> Exercise objective
The required output is the line containing "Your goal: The" followed by each line through the end of the data below, repeated exactly and with nothing added.

> Recorded data
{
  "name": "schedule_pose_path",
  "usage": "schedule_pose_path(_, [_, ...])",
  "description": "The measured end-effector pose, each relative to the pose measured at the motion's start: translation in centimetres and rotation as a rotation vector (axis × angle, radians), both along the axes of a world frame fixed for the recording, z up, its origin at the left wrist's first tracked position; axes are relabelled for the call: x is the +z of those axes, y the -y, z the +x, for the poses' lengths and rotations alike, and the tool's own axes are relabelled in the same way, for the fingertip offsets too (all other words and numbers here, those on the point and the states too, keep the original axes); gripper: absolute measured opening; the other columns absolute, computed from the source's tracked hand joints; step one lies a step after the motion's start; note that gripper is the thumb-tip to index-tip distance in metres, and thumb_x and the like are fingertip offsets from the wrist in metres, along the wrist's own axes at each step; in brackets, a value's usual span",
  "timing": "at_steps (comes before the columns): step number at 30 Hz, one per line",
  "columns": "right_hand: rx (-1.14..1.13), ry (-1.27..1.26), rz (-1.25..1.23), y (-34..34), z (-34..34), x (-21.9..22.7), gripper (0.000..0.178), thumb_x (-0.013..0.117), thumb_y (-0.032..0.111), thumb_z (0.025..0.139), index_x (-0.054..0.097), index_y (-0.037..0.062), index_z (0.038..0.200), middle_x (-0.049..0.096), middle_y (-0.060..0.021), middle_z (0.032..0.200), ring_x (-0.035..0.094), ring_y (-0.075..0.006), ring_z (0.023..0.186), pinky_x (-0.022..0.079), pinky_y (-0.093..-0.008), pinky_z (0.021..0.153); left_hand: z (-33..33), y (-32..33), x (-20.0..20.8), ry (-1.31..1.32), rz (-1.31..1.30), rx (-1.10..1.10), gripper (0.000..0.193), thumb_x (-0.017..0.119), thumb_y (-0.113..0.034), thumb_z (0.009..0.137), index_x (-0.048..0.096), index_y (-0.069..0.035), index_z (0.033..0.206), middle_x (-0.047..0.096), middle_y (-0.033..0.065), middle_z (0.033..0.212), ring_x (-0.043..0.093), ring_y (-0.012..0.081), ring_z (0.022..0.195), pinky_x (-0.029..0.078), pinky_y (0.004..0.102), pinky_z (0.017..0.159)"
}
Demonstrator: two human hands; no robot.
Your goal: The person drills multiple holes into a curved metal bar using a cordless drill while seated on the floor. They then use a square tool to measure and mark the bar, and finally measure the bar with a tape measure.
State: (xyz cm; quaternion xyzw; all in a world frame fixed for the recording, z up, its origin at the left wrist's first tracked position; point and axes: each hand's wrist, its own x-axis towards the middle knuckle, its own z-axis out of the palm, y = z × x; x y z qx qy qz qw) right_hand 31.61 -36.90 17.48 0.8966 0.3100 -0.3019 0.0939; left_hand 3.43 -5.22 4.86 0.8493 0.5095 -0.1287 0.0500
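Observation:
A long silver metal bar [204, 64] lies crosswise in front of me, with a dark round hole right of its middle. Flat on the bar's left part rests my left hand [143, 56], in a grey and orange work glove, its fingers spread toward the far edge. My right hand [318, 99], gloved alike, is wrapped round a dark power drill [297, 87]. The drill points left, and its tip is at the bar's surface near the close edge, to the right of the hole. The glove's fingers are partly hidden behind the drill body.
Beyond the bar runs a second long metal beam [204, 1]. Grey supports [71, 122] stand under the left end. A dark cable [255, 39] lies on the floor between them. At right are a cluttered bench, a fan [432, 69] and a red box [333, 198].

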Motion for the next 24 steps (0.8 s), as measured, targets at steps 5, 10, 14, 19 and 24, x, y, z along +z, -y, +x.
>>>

> Answer to this exercise
Your goal: The person drills multiple holes into a curved metal bar using a cordless drill while seated on the floor. They then use a square tool to measure and mark the bar, and finally measure the bar with a tape measure.
State: (xyz cm; quaternion xyzw; all in a world frame fixed for the recording, z up, its origin at the left wrist's first tracked position; point and axes: each hand's wrist, its own x-axis towards the middle knuckle, its own z-axis out of the palm, y = z × x; x y z qx qy qz qw) right_hand 31.61 -36.90 17.48 0.8966 0.3100 -0.3019 0.0939; left_hand 3.43 -5.22 4.86 0.8493 0.5095 -0.1287 0.0500
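Observation:
A long silver metal bar [204, 64] lies crosswise in front of me, with a dark round hole right of its middle. Flat on the bar's left part rests my left hand [143, 56], in a grey and orange work glove, its fingers spread toward the far edge. My right hand [318, 99], gloved alike, is wrapped round a dark power drill [297, 87]. The drill points left, and its tip is at the bar's surface near the close edge, to the right of the hole. The glove's fingers are partly hidden behind the drill body.
Beyond the bar runs a second long metal beam [204, 1]. Grey supports [71, 122] stand under the left end. A dark cable [255, 39] lies on the floor between them. At right are a cluttered bench, a fan [432, 69] and a red box [333, 198].
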
Motion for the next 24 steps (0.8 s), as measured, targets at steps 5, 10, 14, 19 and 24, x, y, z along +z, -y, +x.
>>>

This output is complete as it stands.